*DESCRIPTION OF THE TASK*
Please write out all of the entries exactly as they appear.

(Excerpts from a dataset)
>>>>>

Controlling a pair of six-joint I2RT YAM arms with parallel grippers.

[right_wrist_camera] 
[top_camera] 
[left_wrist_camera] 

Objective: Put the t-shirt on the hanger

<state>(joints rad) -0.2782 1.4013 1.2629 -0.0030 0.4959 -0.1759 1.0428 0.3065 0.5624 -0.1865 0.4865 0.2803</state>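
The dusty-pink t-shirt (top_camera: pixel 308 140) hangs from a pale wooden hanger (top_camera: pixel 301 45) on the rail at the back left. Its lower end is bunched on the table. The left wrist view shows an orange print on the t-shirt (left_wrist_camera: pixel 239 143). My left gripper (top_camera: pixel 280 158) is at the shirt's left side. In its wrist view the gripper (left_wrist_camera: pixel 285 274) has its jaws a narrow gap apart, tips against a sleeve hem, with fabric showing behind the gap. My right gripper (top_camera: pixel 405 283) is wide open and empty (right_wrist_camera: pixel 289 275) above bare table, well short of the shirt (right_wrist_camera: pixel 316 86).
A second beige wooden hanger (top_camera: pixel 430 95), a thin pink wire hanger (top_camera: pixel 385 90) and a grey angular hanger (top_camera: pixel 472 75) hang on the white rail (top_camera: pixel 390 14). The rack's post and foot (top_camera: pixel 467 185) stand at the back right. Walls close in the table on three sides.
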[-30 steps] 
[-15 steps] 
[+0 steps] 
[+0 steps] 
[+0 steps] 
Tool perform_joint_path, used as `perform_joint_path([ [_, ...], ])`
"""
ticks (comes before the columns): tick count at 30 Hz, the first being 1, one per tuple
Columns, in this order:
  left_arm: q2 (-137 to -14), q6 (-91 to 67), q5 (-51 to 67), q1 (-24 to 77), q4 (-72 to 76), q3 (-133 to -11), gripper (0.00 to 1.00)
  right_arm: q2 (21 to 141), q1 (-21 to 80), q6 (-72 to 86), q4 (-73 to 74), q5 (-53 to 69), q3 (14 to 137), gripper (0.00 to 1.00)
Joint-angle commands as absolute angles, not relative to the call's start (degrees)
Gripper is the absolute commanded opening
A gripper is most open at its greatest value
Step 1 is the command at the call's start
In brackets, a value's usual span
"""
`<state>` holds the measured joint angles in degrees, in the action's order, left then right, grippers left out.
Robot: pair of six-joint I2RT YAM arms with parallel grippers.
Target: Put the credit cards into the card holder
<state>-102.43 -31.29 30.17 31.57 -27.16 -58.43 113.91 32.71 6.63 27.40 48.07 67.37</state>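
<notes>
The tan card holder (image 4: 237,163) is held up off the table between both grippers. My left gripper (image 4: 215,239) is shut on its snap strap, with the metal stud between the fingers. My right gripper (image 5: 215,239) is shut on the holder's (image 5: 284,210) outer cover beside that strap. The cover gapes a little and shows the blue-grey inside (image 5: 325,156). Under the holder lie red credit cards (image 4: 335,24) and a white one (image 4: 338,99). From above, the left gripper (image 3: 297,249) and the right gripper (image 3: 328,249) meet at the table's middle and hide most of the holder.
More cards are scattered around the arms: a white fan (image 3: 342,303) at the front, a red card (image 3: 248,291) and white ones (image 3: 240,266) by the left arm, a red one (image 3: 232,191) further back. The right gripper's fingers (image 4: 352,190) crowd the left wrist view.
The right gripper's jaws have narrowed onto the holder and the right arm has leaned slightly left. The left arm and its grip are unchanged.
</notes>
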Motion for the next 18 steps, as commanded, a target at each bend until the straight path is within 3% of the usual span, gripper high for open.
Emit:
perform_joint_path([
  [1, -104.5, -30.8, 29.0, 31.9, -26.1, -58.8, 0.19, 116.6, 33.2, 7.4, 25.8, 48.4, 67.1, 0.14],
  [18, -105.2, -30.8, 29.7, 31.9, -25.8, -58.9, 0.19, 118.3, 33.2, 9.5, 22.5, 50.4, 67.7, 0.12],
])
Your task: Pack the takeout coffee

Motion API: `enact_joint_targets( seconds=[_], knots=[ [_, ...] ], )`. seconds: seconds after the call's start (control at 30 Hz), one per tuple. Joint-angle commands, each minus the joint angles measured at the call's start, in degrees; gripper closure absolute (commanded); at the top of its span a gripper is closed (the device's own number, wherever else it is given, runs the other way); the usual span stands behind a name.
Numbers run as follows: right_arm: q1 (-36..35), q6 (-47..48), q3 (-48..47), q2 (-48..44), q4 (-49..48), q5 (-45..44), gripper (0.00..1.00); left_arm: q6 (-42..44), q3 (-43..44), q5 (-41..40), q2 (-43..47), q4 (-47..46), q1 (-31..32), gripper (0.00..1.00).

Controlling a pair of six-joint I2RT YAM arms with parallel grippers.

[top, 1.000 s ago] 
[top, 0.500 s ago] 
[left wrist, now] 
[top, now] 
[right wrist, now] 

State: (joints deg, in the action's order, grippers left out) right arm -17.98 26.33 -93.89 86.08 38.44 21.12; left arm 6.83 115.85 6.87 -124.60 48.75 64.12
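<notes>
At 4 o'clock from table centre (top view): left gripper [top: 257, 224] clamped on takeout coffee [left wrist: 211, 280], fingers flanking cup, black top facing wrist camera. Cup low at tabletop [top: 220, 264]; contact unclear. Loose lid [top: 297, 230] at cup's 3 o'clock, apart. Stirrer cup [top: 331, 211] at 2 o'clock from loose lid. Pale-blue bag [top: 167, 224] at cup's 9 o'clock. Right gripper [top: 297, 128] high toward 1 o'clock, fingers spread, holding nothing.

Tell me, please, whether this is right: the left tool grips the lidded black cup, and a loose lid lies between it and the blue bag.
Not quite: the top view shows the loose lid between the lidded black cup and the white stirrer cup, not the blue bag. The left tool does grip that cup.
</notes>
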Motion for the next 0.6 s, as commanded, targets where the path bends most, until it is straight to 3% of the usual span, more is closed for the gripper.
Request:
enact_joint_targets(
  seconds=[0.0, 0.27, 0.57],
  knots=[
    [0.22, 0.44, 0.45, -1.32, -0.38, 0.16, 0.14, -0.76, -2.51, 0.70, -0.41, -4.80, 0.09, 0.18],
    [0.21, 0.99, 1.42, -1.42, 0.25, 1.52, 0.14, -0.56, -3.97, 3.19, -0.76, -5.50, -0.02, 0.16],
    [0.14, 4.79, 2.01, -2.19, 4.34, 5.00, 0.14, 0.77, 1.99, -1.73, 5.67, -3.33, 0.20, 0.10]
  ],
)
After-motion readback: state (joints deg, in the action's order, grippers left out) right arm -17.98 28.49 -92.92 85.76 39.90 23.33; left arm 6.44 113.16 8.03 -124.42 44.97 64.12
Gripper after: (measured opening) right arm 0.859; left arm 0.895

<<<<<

*YOUR SOLUTION*
Controlling a pair of six-joint I2RT YAM arms with parallel grippers.

[right_wrist_camera] 
[top_camera] 
[left_wrist_camera] 

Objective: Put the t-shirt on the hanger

<state>(joints rad) -0.2782 1.4013 1.2629 -0.0030 0.4959 -0.1759 1.0428 0.3065 0.5624 -0.1865 0.4865 0.2803</state>
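The dusty-pink t-shirt (top_camera: pixel 308 140) hangs from a pale wooden hanger (top_camera: pixel 301 45) on the rail at the back left. Its lower end is bunched on the table. The left wrist view shows an orange print on the t-shirt (left_wrist_camera: pixel 239 143). My left gripper (top_camera: pixel 280 158) is at the shirt's left side. In its wrist view the gripper (left_wrist_camera: pixel 285 274) has its jaws a narrow gap apart, tips against a sleeve hem, with fabric showing behind the gap. My right gripper (top_camera: pixel 405 283) is wide open and empty (right_wrist_camera: pixel 289 275) above bare table, well short of the shirt (right_wrist_camera: pixel 316 86).
A second beige wooden hanger (top_camera: pixel 430 95), a thin pink wire hanger (top_camera: pixel 385 90) and a grey angular hanger (top_camera: pixel 472 75) hang on the white rail (top_camera: pixel 390 14). The rack's post and foot (top_camera: pixel 467 185) stand at the back right. Walls close in the table on three sides.
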[-30 steps] 
[-15 steps] 
[+0 steps] 
[+0 steps] 
[+0 steps] 
Tool perform_joint_path, used as `perform_joint_path([ [_, ...], ])`
"""
ticks (comes before the columns): tick count at 30 Hz, the first being 1, one per tuple
Columns, in this order:
  left_arm: q2 (-137 to -14), q6 (-91 to 67), q5 (-51 to 67), q1 (-24 to 77), q4 (-72 to 76), q3 (-133 to -11), gripper (0.00 to 1.00)
  right_arm: q2 (21 to 141), q1 (-21 to 80), q6 (-72 to 86), q4 (-73 to 74), q5 (-53 to 69), q3 (14 to 137), gripper (0.00 to 1.00)
Joint-angle commands as absolute angles, not relative to the call's start (degrees)
Gripper is the absolute commanded opening
A gripper is most open at its greatest value
Step 1 is the command at the call's start
In brackets, a value's usual span
"""
`<state>` holds the measured joint angles in degrees, in the action's order, left then right, grippers left out.
Robot: pair of six-joint I2RT YAM arms with parallel grippers.
Target: Put the credit cards into the card holder
<state>-102.43 -31.29 30.17 31.57 -27.16 -58.43 113.91 32.71 6.63 27.40 48.07 67.37</state>
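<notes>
The tan card holder (image 4: 237,163) is held up off the table between both grippers. My left gripper (image 4: 215,239) is shut on its snap strap, with the metal stud between the fingers. My right gripper (image 5: 215,239) is shut on the holder's (image 5: 284,210) outer cover beside that strap. The cover gapes a little and shows the blue-grey inside (image 5: 325,156). Under the holder lie red credit cards (image 4: 335,24) and a white one (image 4: 338,99). From above, the left gripper (image 3: 297,249) and the right gripper (image 3: 328,249) meet at the table's middle and hide most of the holder.
More cards are scattered around the arms: a white fan (image 3: 342,303) at the front, a red card (image 3: 248,291) and white ones (image 3: 240,266) by the left arm, a red one (image 3: 232,191) further back. The right gripper's fingers (image 4: 352,190) crowd the left wrist view.
The right gripper's jaws have narrowed onto the holder and the right arm has leaned slightly left. The left arm and its grip are unchanged.
</notes>
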Motion for the next 18 steps, as commanded, a target at each bend until the straight path is within 3% of the usual span, gripper high for open.
Emit:
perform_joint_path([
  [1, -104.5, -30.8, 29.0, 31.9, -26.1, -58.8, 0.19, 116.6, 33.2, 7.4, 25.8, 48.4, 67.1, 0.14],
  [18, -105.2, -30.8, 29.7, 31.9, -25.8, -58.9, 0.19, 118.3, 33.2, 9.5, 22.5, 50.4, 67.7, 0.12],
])
Your task: Pack the takeout coffee

Motion API: `enact_joint_targets( seconds=[_], knots=[ [_, ...] ], )`. seconds: seconds after the call's start (control at 30 Hz), one per tuple. Joint-angle commands, each minus the joint angles measured at the call's start, in degrees; gripper closure absolute (commanded); at the top of its span a gripper is closed (the device's own number, wherever else it is given, runs the other way); the usual span stands behind a name.
Numbers run as follows: right_arm: q1 (-36..35), q6 (-47..48), q3 (-48..47), q2 (-48..44), q4 (-49..48), q5 (-45..44), gripper (0.00..1.00); left_arm: q6 (-42..44), q3 (-43..44), q5 (-41..40), q2 (-43..47), q4 (-47..46), q1 (-31..32), gripper (0.00..1.00).

Controlling a pair of six-joint I2RT YAM arms with parallel grippers.

[top, 1.000 s ago] 
[top, 0.500 s ago] 
[left wrist, now] 
[top, now] 
[right wrist, now] 

State: (joints deg, in the action's order, grippers left out) right arm -17.98 26.33 -93.89 86.08 38.44 21.12; left arm 6.83 115.85 6.87 -124.60 48.75 64.12
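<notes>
At 4 o'clock from table centre (top view): left gripper [top: 257, 224] clamped on takeout coffee [left wrist: 211, 280], fingers flanking cup, black top facing wrist camera. Cup low at tabletop [top: 220, 264]; contact unclear. Loose lid [top: 297, 230] at cup's 3 o'clock, apart. Stirrer cup [top: 331, 211] at 2 o'clock from loose lid. Pale-blue bag [top: 167, 224] at cup's 9 o'clock. Right gripper [top: 297, 128] high toward 1 o'clock, fingers spread, holding nothing.

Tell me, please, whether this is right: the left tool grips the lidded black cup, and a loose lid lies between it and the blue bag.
Not quite: the top view shows the loose lid between the lidded black cup and the white stirrer cup, not the blue bag. The left tool does grip that cup.
</notes>
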Motion for the next 0.6 s, as commanded, targets where the path bends most, until it is straight to 3% of the usual span, more is closed for the gripper.
Request:
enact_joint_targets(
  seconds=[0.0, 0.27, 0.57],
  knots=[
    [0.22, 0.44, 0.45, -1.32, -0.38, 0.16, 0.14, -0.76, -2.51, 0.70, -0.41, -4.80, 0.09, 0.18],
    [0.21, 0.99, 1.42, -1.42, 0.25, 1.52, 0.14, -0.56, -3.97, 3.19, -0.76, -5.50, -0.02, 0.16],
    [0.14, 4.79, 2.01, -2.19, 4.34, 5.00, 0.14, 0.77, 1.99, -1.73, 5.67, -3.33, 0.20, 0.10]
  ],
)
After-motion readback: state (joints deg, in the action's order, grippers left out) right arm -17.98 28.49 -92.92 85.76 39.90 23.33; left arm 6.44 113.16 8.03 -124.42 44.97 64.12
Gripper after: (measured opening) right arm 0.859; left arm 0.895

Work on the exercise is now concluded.